Guardando i numeri degli ultimi sondaggi, era prevedibile, conoscendo gli italiani e l’abilità dialettica di Salvini, che il caso Sea Watch, alla fine, nonostante la sentenza giudiziaria a lui sfavorevole, si sarebbe risolto in un grande successo per il leader della Lega. Secondo Carlo Buttaroni, presidente dell’istituto di sondaggi Tecnè, il 60% degli italiani si è dichiarato d’accordo con Salvini, che chiedeva il divieto di sbarco e l’incriminazione del comandante della nave della Ong. Percentuale che, ovviamente, ha portato fieno in cascina anche ai consensi per la Lega, che tocca così il suo nuovo record storico, arrivando al 38% delle preferenze e lasciando parecchio indietro sia il M5s (17,2%) che il Pd (22,6%), come confermano anche altri istituti di sondaggio. E il no alla procedura di infrazione da parte della Commissione europea? “Porta ossigeno al governo – risponde Buttaroni – anche se va detto che un procedimento così grave, preso dalla Commissione ormai uscente, è stato evitato sostanzialmente per non lasciare la nuova con un tale grosso peso sulle spalle”.

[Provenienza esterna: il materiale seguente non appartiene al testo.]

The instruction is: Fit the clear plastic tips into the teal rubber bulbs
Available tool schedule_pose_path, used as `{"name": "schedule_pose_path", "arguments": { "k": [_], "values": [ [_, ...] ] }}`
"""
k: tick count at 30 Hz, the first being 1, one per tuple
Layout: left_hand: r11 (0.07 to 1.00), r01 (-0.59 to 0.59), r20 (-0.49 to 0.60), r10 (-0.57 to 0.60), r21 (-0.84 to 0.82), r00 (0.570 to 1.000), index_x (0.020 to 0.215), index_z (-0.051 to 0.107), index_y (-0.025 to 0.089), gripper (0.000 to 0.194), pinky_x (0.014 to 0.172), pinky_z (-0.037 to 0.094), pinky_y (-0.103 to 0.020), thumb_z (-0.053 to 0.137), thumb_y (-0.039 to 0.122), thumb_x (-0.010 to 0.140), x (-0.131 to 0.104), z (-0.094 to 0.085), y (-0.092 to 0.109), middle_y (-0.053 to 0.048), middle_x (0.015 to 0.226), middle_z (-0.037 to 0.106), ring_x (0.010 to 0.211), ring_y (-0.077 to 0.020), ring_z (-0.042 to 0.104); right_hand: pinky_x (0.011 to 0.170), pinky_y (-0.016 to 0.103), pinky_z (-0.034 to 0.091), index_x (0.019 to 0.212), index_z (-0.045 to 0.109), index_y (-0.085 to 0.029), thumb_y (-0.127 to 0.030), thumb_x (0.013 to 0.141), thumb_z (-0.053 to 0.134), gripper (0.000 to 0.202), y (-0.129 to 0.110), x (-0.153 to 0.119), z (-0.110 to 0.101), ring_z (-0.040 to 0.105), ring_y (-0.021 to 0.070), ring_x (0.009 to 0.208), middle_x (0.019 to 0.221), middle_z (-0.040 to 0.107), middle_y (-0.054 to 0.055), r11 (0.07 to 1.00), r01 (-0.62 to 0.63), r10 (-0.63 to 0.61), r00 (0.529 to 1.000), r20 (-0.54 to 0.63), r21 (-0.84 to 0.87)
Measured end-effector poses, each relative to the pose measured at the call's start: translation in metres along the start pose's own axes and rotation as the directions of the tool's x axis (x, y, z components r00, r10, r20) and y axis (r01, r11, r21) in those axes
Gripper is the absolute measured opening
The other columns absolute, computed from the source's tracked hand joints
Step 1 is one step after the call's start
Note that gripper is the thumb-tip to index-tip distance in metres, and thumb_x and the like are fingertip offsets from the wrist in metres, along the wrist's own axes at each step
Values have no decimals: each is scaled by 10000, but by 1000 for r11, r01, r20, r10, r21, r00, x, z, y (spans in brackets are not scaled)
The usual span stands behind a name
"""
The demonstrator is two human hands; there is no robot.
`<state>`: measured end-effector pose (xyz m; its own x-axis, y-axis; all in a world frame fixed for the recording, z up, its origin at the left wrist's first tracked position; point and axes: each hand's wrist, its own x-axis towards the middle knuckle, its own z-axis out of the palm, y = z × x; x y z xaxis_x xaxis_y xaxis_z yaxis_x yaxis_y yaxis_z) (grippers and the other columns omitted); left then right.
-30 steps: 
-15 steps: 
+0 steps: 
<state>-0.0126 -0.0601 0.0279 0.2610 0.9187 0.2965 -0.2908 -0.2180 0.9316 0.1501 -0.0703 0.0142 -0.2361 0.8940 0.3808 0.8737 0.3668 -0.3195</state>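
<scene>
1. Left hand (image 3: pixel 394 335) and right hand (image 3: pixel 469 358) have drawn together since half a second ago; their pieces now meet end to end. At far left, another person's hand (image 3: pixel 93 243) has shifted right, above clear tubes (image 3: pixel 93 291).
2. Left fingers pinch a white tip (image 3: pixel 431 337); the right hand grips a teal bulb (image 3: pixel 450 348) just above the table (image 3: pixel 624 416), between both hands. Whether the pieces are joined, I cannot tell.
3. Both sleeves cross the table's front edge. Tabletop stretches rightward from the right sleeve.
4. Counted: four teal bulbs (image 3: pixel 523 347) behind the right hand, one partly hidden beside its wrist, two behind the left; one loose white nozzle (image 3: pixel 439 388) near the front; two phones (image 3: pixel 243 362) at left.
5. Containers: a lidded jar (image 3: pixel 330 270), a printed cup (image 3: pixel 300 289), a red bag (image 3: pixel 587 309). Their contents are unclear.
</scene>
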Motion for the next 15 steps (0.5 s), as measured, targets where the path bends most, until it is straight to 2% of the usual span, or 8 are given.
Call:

Gli avvenimenti degli ultimi giorni, dal caso Sea Watch alle nomine Ue, come hanno segnato lo scenario politico italiano? Ci sono state variazioni evidenti nelle preferenze degli italiani? Che segnali avete colto?

Sicuramente il caso Sea Watch è quello che ha segnato di più la scena politica di questi giorni. Le nostre rilevazioni ci dicono che ben il 60% degli italiani sosteneva il ministro degli Interni e le sue scelte, cosa che ha portato un’evidente ricaduta positiva sul suo partito, che da alcuni istituti di sondaggio viene indicato al suo massimo storico, il 38%. Il Pd, invece, sembra evidentemente ancora fuori baricentro (l’istituto SWG lo dà al 22,6%, stabile rispetto alla settimana precedente, ndr).



Anche lo stop alla procedura di infrazione ha portato a qualche sommovimento?

No. Si tratta certo di ottimo carburante per il governo, allontana le tensioni che potevano invece nascere qualora la procedura fosse stata portata avanti. Ovviamente l’asticella da superare si è adesso spostata più in là, se si vuole far quadrare i conti con quanto la Commissione ancora ci chiede pensando ai contenuti del contratto di governo. E’ un nodo non facile da sciogliere. Molto dipenderà dalla prossima Legge di bilancio e da come verranno trovati risorse ed equilibri.

Secondo lei, siamo stati “graziati” dall’Unione europea?



Che ci fosse un rinvio era abbastanza prevedibile, non solo per lo sforzo messo in campo dal nostro governo per trovare un accordo, ma anche perché la procedura era stata minacciata dalla Commissione uscente. Si è trattato, insomma, di una cortesia istituzionale interna all’Europa, dato che un procedimento così grave non ha precedenti. Aprire la procedura avrebbe lasciato un’eredità molto pesante alla nuova Commissione.

Le nuove nomine europee secondo i sondaggi hanno influito sul trend dei consensi degli italiani?

Non portano sostanziali cambiamenti, perché gli assetti fondamentali sono rimasti invariati. La maggioranza politica uscente è la stessa di quella nuova, si è rafforzato l’asse franco-tedesco, non si sono manifestate grosse differenze. Per l’Italia, però, lo scenario è peggiorato, perché tra un po’ non ci sarà più Draghi e bisogna vedere se la nuova presidente della Bce confermerà le sue politiche monetarie espansive, che tutti hanno riconosciuto fondamentali e decisive per mantenere alti i giri del motore europeo.